Work required »
Give back each entry unchanged, minus pictures.

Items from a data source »

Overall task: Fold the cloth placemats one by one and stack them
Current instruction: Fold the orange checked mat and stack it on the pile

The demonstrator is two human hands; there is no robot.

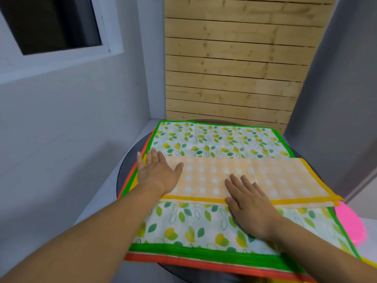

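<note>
Placemat being folded: orange checked placemat (255,176), yellow-bordered, lying doubled over as a long band across the middle of the pile, fold edge on the far side, yellow border edges on the near side.
Left hand (157,172): lying flat and wide open, palm down, fingers spread and pointing far-left, pressing on the left end of the orange band, fingertips reaching past it onto the borders beneath.
Right hand (247,205): lying flat and open too, palm down, fingers together and pointing far-left, resting across the near yellow border of the band with the heel on the leaf-print mat; gripping nothing.
Forearms: both bare, entering from the near edge and angling toward the far side.
Directly under the band: leaf-print placemat (220,139) with a green border, spread out flat, showing both far and near of the orange band.
Lower in the pile: red-bordered placemat (183,262) peeking out along the near and left edges; a sliver of yellow border showing between green and red on the left.
Support: dark round table (124,170), its rim showing at the left and near sides of the pile.
Right of the pile: pink object (350,223), partly hidden by the mats, kind not clear.
Far side: wooden slat panel (234,64) standing behind the table.
Far left: window (51,23) set in a grey wall.
</note>
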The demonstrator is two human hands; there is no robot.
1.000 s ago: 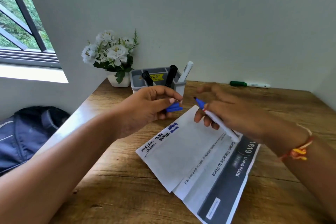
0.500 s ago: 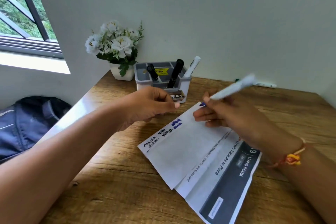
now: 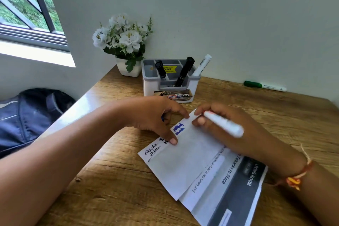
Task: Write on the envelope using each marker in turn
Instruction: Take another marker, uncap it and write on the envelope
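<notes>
Head view. Both hands, raised a second ago, now sit on the envelope (image 3: 183, 163) lying on the wooden table (image 3: 110, 192). The left hand (image 3: 152, 115) presses it with the thumb, fingers curled round a blue cap (image 3: 162, 118). The right hand (image 3: 242, 145) pinches the white marker (image 3: 224, 125) at its far edge. The sheet (image 3: 238, 194) beneath reads "LIVING ROOM"; the organizer (image 3: 150, 86) sticker reads "49.00".

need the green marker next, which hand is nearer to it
Right. The right hand, holding a marker on the envelope, sits in front and left of the green marker; the left hand, blue cap in its grip, presses the envelope farther left.
</notes>
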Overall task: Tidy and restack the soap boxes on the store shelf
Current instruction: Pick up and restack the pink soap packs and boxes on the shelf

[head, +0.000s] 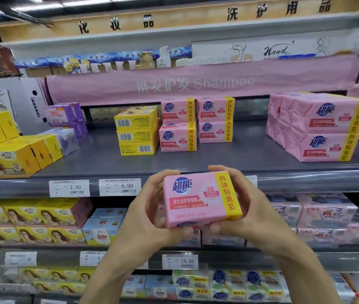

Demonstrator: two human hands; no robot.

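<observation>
A pink soap box (pixel 198 198) with a yellow band down its right side is held in front of the grey shelf's front edge (pixel 294 178). My left hand (pixel 147 207) grips its left end and my right hand (pixel 248 207) grips its right end, fingers curled behind it. On the shelf behind stand two stacks of the same pink boxes, one at the left (pixel 177 125) and one to its right (pixel 215 119), each two high. A larger stack of pink packs (pixel 318 128) sits at the right.
Three yellow boxes (pixel 136 133) are stacked left of the pink ones. Purple packs (pixel 68 119) and yellow packs (pixel 11 154) fill the shelf's left end. Price tags (pixel 119 186) line the shelf lip. Lower shelves (pixel 130 253) hold several more soap packs.
</observation>
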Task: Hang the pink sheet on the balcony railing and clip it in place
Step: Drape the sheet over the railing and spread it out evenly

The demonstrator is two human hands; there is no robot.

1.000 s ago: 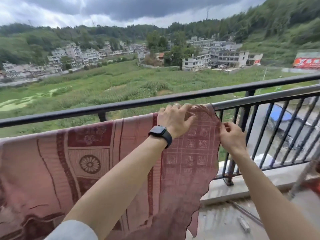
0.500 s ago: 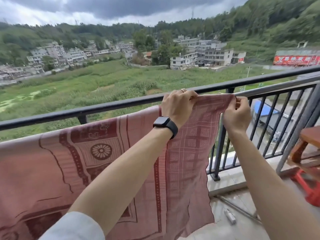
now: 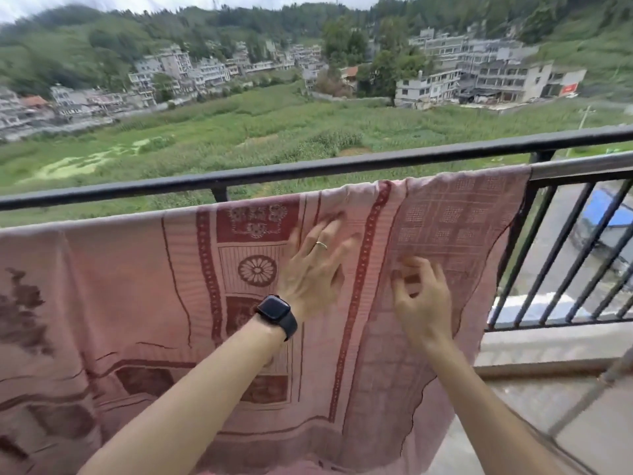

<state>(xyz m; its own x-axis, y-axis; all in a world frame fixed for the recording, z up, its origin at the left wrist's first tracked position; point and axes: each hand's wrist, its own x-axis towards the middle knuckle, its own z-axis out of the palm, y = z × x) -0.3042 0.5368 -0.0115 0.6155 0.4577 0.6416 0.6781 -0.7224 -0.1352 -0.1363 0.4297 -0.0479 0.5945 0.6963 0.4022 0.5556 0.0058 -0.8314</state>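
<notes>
Pink patterned sheet (image 3: pixel 137 303) drapes the dark metal balcony railing (image 3: pixel 308 170), unclipped. Left hand (image 3: pixel 313 265) presses it flat-fingered; right hand (image 3: pixel 423 296) hovers loosely curled, empty. Clips, none visible, seem next.

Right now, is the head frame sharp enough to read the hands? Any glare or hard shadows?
Head view: the left hand and right hand are motion-blurred at the fingers, so the right hand's grip on the pink sheet is unreadable. Head view: frame edges smear too; the watch is fairly crisp. Head view: flat light, no glare, no hard shadows.
</notes>
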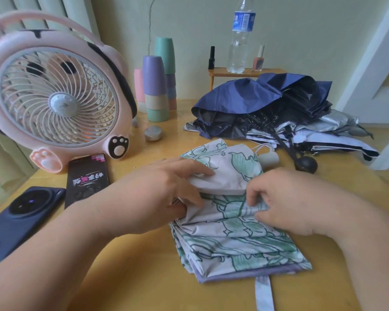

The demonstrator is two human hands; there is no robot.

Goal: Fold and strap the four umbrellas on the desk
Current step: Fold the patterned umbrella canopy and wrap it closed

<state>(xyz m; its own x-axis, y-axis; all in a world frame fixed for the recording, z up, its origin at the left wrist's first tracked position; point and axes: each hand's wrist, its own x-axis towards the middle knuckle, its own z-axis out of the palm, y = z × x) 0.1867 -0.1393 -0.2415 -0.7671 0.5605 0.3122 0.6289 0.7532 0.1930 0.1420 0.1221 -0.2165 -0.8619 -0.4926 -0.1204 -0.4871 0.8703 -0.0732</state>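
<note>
A white umbrella with green floral print [238,239] lies collapsed on the wooden desk [144,277] in front of me, its pale handle [268,159] pointing away and its strap [265,292] trailing toward the front edge. My left hand [166,191] pinches a fold of its canopy on the left side. My right hand [285,200] grips the cloth on the right. Behind lies a navy umbrella [256,97], loosely bunched, with a round black handle [307,165], on top of a white and silver umbrella [337,135].
A pink animal-shaped fan [56,95] stands at the left. Two phones [20,218] [87,178] lie beside it. Stacked pastel cups [156,86], a small tin [153,133], and a little shelf [245,72] with a water bottle [239,41] and nail polish bottles stand at the back.
</note>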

Solution to the exercise »
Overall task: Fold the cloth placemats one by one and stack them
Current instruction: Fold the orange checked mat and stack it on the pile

The demonstrator is two human hands; there is no robot.


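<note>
Placemat being folded: orange checked placemat (255,176), yellow-bordered, lying doubled over as a long band across the middle of the pile, fold edge on the far side, yellow border edges on the near side.
Left hand (157,172): lying flat and wide open, palm down, fingers spread and pointing far-left, pressing on the left end of the orange band, fingertips reaching past it onto the borders beneath.
Right hand (247,205): lying flat and open too, palm down, fingers together and pointing far-left, resting across the near yellow border of the band with the heel on the leaf-print mat; gripping nothing.
Forearms: both bare, entering from the near edge and angling toward the far side.
Directly under the band: leaf-print placemat (220,139) with a green border, spread out flat, showing both far and near of the orange band.
Lower in the pile: red-bordered placemat (183,262) peeking out along the near and left edges; a sliver of yellow border showing between green and red on the left.
Support: dark round table (124,170), its rim showing at the left and near sides of the pile.
Right of the pile: pink object (350,223), partly hidden by the mats, kind not clear.
Far side: wooden slat panel (234,64) standing behind the table.
Far left: window (51,23) set in a grey wall.
</note>
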The demonstrator is two human hands; there is no robot.
1.000 s ago: 
0.500 s ago: 
now: 
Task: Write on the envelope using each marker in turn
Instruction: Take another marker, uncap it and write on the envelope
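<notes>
Head view. Both hands, raised a second ago, now sit on the envelope (image 3: 183, 163) lying on the wooden table (image 3: 110, 192). The left hand (image 3: 152, 115) presses it with the thumb, fingers curled round a blue cap (image 3: 162, 118). The right hand (image 3: 242, 145) pinches the white marker (image 3: 224, 125) at its far edge. The sheet (image 3: 238, 194) beneath reads "LIVING ROOM"; the organizer (image 3: 150, 86) sticker reads "49.00".

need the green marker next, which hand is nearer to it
Right. The right hand, holding a marker on the envelope, sits in front and left of the green marker; the left hand, blue cap in its grip, presses the envelope farther left.
</notes>
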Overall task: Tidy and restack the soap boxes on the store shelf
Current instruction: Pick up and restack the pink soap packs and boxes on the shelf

[head, +0.000s] 

Demonstrator: two human hands; no robot.

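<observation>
A pink soap box (pixel 198 198) with a yellow band down its right side is held in front of the grey shelf's front edge (pixel 294 178). My left hand (pixel 147 207) grips its left end and my right hand (pixel 248 207) grips its right end, fingers curled behind it. On the shelf behind stand two stacks of the same pink boxes, one at the left (pixel 177 125) and one to its right (pixel 215 119), each two high. A larger stack of pink packs (pixel 318 128) sits at the right.
Three yellow boxes (pixel 136 133) are stacked left of the pink ones. Purple packs (pixel 68 119) and yellow packs (pixel 11 154) fill the shelf's left end. Price tags (pixel 119 186) line the shelf lip. Lower shelves (pixel 130 253) hold several more soap packs.
</observation>
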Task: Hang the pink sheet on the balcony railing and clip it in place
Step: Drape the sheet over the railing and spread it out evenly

The demonstrator is two human hands; there is no robot.

1.000 s ago: 
0.500 s ago: 
now: 

<state>(xyz m; its own x-axis, y-axis; all in a world frame fixed for the recording, z up, its origin at the left wrist's first tracked position; point and axes: each hand's wrist, its own x-axis towards the middle knuckle, its own z-axis out of the palm, y = z × x) -0.3042 0.5368 -0.0115 0.6155 0.4577 0.6416 0.6781 -0.7224 -0.1352 -0.1363 0.4297 -0.0479 0.5945 0.6963 0.4022 0.5556 0.0058 -0.8314</state>
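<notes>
Pink patterned sheet (image 3: pixel 137 303) drapes the dark metal balcony railing (image 3: pixel 308 170), unclipped. Left hand (image 3: pixel 313 265) presses it flat-fingered; right hand (image 3: pixel 423 296) hovers loosely curled, empty. Clips, none visible, seem next.

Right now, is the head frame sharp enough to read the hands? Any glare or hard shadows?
Head view: the left hand and right hand are motion-blurred at the fingers, so the right hand's grip on the pink sheet is unreadable. Head view: frame edges smear too; the watch is fairly crisp. Head view: flat light, no glare, no hard shadows.
</notes>
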
The demonstrator is two human hands; there is no robot.

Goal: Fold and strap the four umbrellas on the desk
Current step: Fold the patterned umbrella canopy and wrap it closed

<state>(xyz m; its own x-axis, y-axis; all in a world frame fixed for the recording, z up, its origin at the left wrist's first tracked position; point and axes: each hand's wrist, its own x-axis towards the middle knuckle, its own z-axis out of the palm, y = z × x) 0.1867 -0.1393 -0.2415 -0.7671 0.5605 0.3122 0.6289 0.7532 0.1930 0.1420 0.1221 -0.2165 -0.8619 -0.4926 -0.1204 -0.4871 0.8703 -0.0732</state>
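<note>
A white umbrella with green floral print [238,239] lies collapsed on the wooden desk [144,277] in front of me, its pale handle [268,159] pointing away and its strap [265,292] trailing toward the front edge. My left hand [166,191] pinches a fold of its canopy on the left side. My right hand [285,200] grips the cloth on the right. Behind lies a navy umbrella [256,97], loosely bunched, with a round black handle [307,165], on top of a white and silver umbrella [337,135].
A pink animal-shaped fan [56,95] stands at the left. Two phones [20,218] [87,178] lie beside it. Stacked pastel cups [156,86], a small tin [153,133], and a little shelf [245,72] with a water bottle [239,41] and nail polish bottles stand at the back.
</note>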

For this exercise, nothing more remains to be given.